Mexicanos pediram saída do presidente Enrique Peña Nieto

iG Minas Gerais |

Repressão. Policiais usaram bombas para dispersar o protesto
Rebecca Blackwell/AP
Repressão. Policiais usaram bombas para dispersar o protesto

CIDADE DO MÉXICO, MÉXICO. Uma manifestação contra o desaparecimento dos 43 estudantes da escola normal rural de Ayotzinapa tomou o monumento do Anjo da Independência, no centro da Cidade do México, na noite desta segunda-feira.

O protesto, que partiu do Zócalo, principal praça da capital mexicana, e reuniu milhares de pessoas, ocorreu em ocasião do aniversário de dois anos da posse do presidente Henrique Peña Nieto, que enfrenta sua pior crise de governo e uma forte queda na popularidade.

Aos gritos de “Fora Peña” e “Os levaram com vida, os queremos com vida”, os manifestantes ocuparam parte do Paseo de la Reforma. Ainda que grande parte da manifestação ocorresse de forma pacífica, quatro agências bancárias tiveram seus vidros quebrados, e tinta vermelha foi jogada sobre caixas eletrônicos. A fachada de uma empresas foi pichada com símbolos anarquistas.

As ações foram realizadas por um grupo de 300 mascarados, armados com paus e tacos de beisebol, que quebraram fachadas de lojas, restaurantes, agências bancárias e picharam canteiros da avenida. Por volta das 20h (0h no horário de Brasília), com a chegada de centenas de policiais, houve corre-corre. Bombas de efeito moral foram jogadas para dispersar o protesto e liberar o fluxo de carros da via. Ao menos quatro pessoas foram detidas.

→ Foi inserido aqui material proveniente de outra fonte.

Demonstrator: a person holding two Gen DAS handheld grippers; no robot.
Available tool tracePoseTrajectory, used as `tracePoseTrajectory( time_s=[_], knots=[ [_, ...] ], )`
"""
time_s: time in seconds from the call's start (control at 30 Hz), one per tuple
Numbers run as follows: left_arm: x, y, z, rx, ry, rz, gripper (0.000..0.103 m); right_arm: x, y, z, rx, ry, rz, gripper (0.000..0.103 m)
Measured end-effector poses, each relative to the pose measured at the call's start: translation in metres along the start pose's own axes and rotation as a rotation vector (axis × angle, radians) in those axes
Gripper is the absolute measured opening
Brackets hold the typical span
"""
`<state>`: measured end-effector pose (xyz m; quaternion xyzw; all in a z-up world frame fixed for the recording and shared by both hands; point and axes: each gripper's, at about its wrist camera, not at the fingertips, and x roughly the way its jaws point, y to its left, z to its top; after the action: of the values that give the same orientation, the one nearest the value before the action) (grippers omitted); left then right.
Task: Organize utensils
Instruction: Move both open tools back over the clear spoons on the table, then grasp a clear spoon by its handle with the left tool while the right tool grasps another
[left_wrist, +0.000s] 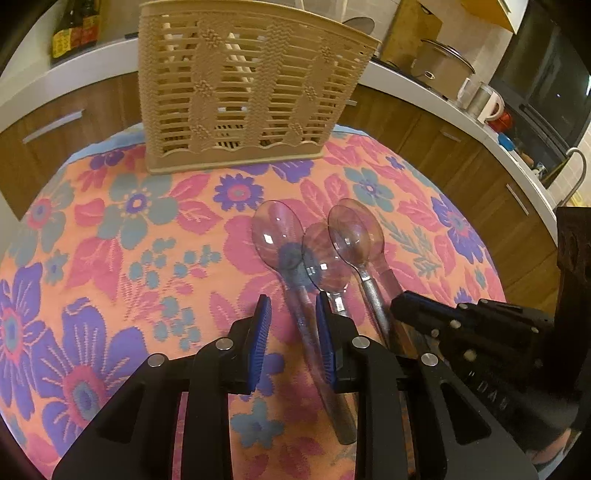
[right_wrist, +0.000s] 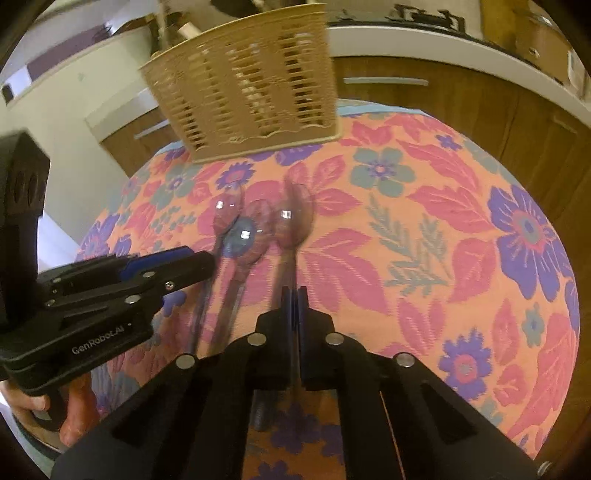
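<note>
Several clear plastic spoons lie side by side on the floral tablecloth, bowls pointing toward the beige slatted utensil basket (left_wrist: 243, 85) at the back. My left gripper (left_wrist: 291, 314) is open, its blue pads on either side of the handle of the leftmost spoon (left_wrist: 277, 236). My right gripper (right_wrist: 294, 297) is shut on the handle of the rightmost spoon (right_wrist: 297, 221), whose bowl sticks out ahead. In the left wrist view the right gripper (left_wrist: 406, 306) comes in from the right over the spoon handles. The basket also shows in the right wrist view (right_wrist: 251, 88).
The round table with the floral cloth (left_wrist: 110, 240) stands in a kitchen. Wooden cabinets (left_wrist: 461, 155) and a white counter curve behind it, carrying bottles (left_wrist: 74, 29), a pot (left_wrist: 443, 59) and a kettle (left_wrist: 487, 103). A hand (right_wrist: 37, 406) holds the left gripper.
</note>
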<state>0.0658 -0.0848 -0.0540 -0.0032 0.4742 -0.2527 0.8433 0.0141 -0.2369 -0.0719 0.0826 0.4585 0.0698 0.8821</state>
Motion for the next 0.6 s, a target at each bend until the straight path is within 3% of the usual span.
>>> tracePoseTrajectory(
  time_s=[0.17, 0.3, 0.43, 0.6],
  knots=[
    [0.006, -0.009, 0.001, 0.036, 0.006, 0.048, 0.023, -0.005, -0.015, -0.002, 0.027, -0.003, 0.002, 0.001],
    [0.008, -0.014, 0.001, 0.076, 0.003, 0.102, 0.015, -0.007, -0.026, -0.003, 0.063, -0.005, 0.011, 0.001],
    [0.007, -0.011, 0.000, 0.070, -0.003, 0.087, 0.014, -0.010, -0.035, -0.003, 0.086, -0.002, 0.029, 0.001],
    [0.004, -0.010, -0.002, 0.082, 0.004, 0.101, 0.011, -0.005, -0.053, -0.005, 0.175, 0.041, 0.119, 0.001]
  ],
)
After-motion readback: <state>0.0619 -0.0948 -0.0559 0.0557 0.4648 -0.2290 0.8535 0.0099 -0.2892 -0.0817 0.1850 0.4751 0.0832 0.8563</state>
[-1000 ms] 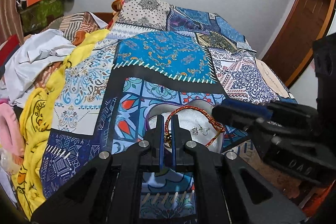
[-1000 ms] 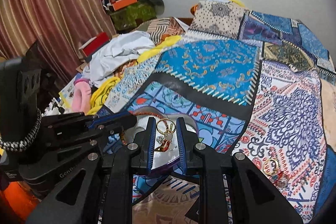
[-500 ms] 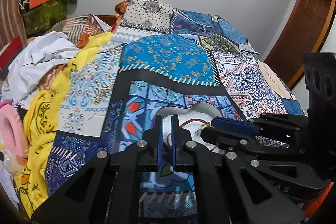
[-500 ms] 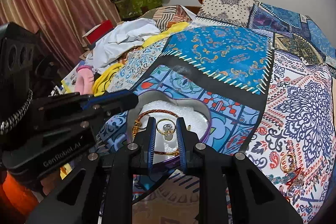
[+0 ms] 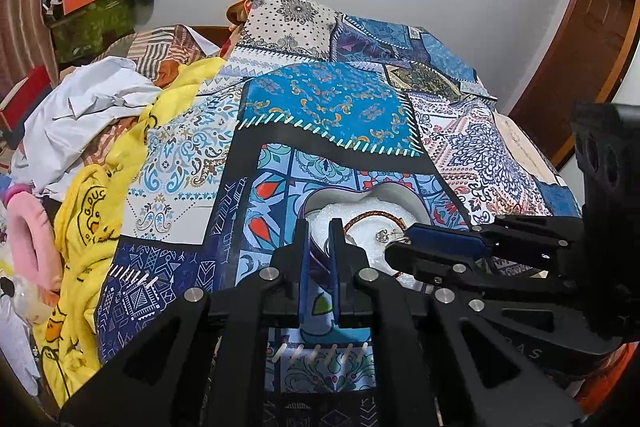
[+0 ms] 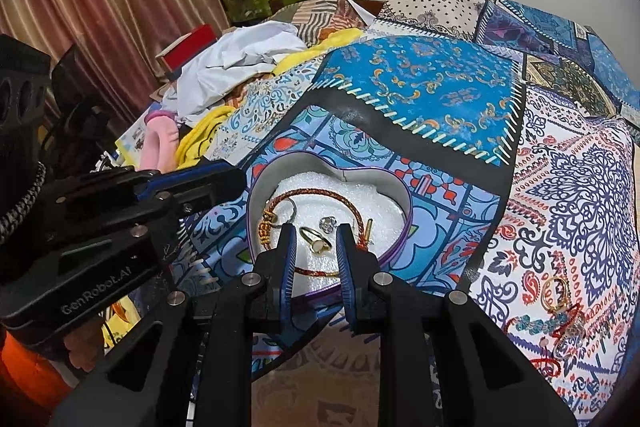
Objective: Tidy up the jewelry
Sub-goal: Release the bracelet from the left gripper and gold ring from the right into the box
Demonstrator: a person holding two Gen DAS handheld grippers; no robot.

Reforma. Nesta terça-feira, Nieto enviou ao Senado uma série de reformas constitucionais, incluindo a eliminação da polícia municipal.

Segundo a proposta, a polícia municipal de quatro dos 31 Estados mexicanos – Guerrero, Jalisco, Michoacán e Tamaulipas – será substituída em até dois anos por grupos estatais.